LMAX Exchange - unique vision for global FX

Some aspects of linux have the reputation of being hard. Traffic
control via queueing disciplines for bandwidth management for example.
Even the title is enough to strike fear into the heart of a seasoned
system admin.

Which is a pity really, as the things outlined in chapter 9
of the lartc are very useful in practise. The problem is the
documentation is very descriptive – which is good once you know roughly
what you’re doing – but which has quite a steep learning curve if you
don’t. In fact it’s pretty vertical if you don’t already know quite a
lot about networking. A few more worked examples would help over and
above those in the cookbook.

Instead, like most people in a rush, I have relied on attempting to
bash together snippets of code that are on random blogs to make /sbin/tc do what I want it to do, without really understanding what is going on.

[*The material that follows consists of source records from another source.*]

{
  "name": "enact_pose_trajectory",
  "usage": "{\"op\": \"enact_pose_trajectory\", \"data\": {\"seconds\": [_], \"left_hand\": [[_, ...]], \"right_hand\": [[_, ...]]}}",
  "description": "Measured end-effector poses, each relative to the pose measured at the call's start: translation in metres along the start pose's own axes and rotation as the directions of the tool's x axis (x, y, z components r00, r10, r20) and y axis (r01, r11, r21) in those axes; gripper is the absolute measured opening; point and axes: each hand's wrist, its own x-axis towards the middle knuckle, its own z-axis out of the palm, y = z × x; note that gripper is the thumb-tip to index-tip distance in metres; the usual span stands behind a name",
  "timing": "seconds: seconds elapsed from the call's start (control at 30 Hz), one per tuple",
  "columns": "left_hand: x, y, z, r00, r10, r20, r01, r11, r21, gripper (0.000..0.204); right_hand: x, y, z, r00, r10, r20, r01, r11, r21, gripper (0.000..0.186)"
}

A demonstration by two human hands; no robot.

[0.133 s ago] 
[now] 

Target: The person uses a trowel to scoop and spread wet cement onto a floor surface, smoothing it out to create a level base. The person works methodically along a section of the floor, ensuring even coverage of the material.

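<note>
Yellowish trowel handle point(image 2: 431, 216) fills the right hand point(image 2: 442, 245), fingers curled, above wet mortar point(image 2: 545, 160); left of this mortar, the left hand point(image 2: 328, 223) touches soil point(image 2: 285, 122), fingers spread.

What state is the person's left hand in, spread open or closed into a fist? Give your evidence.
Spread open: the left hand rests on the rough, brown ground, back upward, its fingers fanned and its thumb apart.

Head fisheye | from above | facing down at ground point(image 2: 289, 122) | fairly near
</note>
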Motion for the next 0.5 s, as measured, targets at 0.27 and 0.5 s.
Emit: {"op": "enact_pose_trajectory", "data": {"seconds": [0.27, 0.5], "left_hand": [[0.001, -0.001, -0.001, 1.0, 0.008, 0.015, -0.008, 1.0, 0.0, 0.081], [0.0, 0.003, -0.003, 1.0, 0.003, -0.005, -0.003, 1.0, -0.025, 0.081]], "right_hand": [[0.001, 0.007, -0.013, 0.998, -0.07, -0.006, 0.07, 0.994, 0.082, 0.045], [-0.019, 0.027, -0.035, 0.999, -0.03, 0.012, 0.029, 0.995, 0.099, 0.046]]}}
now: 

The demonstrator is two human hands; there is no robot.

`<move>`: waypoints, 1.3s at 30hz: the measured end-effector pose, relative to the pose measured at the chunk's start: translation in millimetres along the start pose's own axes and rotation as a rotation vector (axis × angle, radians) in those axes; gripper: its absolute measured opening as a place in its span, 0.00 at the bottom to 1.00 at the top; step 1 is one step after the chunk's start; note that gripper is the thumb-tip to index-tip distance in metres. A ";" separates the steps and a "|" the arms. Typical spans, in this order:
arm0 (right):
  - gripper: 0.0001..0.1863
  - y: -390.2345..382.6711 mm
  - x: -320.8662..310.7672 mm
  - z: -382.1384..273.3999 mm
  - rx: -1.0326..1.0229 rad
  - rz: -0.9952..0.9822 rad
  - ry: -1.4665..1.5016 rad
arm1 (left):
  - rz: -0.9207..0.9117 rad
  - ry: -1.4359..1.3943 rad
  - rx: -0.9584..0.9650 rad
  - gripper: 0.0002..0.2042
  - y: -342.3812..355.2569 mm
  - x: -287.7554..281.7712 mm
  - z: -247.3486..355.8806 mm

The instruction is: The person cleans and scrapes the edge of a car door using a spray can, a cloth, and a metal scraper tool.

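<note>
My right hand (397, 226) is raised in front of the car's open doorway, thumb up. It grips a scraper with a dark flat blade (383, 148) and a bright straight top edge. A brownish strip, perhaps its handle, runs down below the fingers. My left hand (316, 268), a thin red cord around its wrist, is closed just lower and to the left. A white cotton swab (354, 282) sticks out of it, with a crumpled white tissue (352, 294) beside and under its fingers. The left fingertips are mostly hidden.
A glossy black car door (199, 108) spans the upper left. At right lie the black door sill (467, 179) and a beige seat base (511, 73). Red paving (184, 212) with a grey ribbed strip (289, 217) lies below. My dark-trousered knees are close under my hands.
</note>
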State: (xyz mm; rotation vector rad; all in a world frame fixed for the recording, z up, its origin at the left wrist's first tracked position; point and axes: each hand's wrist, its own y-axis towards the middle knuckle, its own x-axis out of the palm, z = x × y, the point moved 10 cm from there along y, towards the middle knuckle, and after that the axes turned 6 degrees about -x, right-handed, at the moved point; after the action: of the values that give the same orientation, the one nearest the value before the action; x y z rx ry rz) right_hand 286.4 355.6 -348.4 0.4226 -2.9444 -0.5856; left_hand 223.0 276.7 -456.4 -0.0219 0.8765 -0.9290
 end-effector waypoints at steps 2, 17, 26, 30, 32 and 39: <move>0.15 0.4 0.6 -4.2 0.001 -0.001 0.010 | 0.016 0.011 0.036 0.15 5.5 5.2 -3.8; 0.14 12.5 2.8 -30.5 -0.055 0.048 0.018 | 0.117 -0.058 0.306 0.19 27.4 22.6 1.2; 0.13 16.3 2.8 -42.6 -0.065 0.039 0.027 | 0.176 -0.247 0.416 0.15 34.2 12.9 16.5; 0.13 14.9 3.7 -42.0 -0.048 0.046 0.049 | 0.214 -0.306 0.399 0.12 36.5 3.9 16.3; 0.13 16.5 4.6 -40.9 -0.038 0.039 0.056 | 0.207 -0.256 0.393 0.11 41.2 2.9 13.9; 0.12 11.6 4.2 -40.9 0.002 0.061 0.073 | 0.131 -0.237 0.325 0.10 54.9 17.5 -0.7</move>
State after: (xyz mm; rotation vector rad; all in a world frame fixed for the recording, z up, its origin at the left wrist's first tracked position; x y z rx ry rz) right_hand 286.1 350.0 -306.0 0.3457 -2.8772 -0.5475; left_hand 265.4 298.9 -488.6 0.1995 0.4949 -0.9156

This time, when presented with a problem for which this is the exact
tool, I found I needed to dive deeper, and actually understand it, as
none of the precanned recipes worked. It was a case of “if all else
fails try the manual”.

So now I think I’ve got a vague handle on what is going on, I’m
documenting what I ended up doing because I’m sure I will need a worked
example when I come back to this in the future. If its useful to you
too, so much the better.

The Problem

We have a need to test the loading speed of our web page and trading
platform under a set of network conditions that approximate the
following;

Local LAN, unrestricted
“Europe”, 20ms round trip latency, limit of 512kbit/sec in and out
“SE Asia”, 330ms round trip latency, limit of 128kbit/sec in and out.

In practise thats quite generous, particularly in the case of the
south east asia profile. There was no way I was getting 128kbit on the
wifi in shakey’s on Rizal Boulevard in Dumaguete earlier this month.
Which was better than the hotel wifi.

The Solution

Background

We have selenium to run the tests via webdriver/remotedriver to two
windows virtual machines, one running chrome and one running IE. They
run on a Linux host system, and can see a loadbalancer behind which lies
one of our performance test environments. We need to add latency and
bandwidth restrictions to their connections, effectively to put them
into each of the traffic classes above depending on which test our CI
system asks them to run.

The load balancer has been set up with three virtual servers, all listening on the same IP address but different ports.

Local: 9090
Europe: 9092
SE Asia: 9091

Each virtual server has the same webserver pool behind it, so they’re
all the same from the point of view of the load balancer, but we’ll use
the different destination ports to switch the traffic between the
different sets of network latency and bandwidth restriction we need to
simulate the different customer locations.

The linux virtual machine host has the guests vnet network devices
attached to a bridge. In turn the bridge is attached to the network, via
a bonded interface. In our case bond0.30.

To make this work for both machines, we’ll apply the traffic management on the bond0.30 side of the bridge.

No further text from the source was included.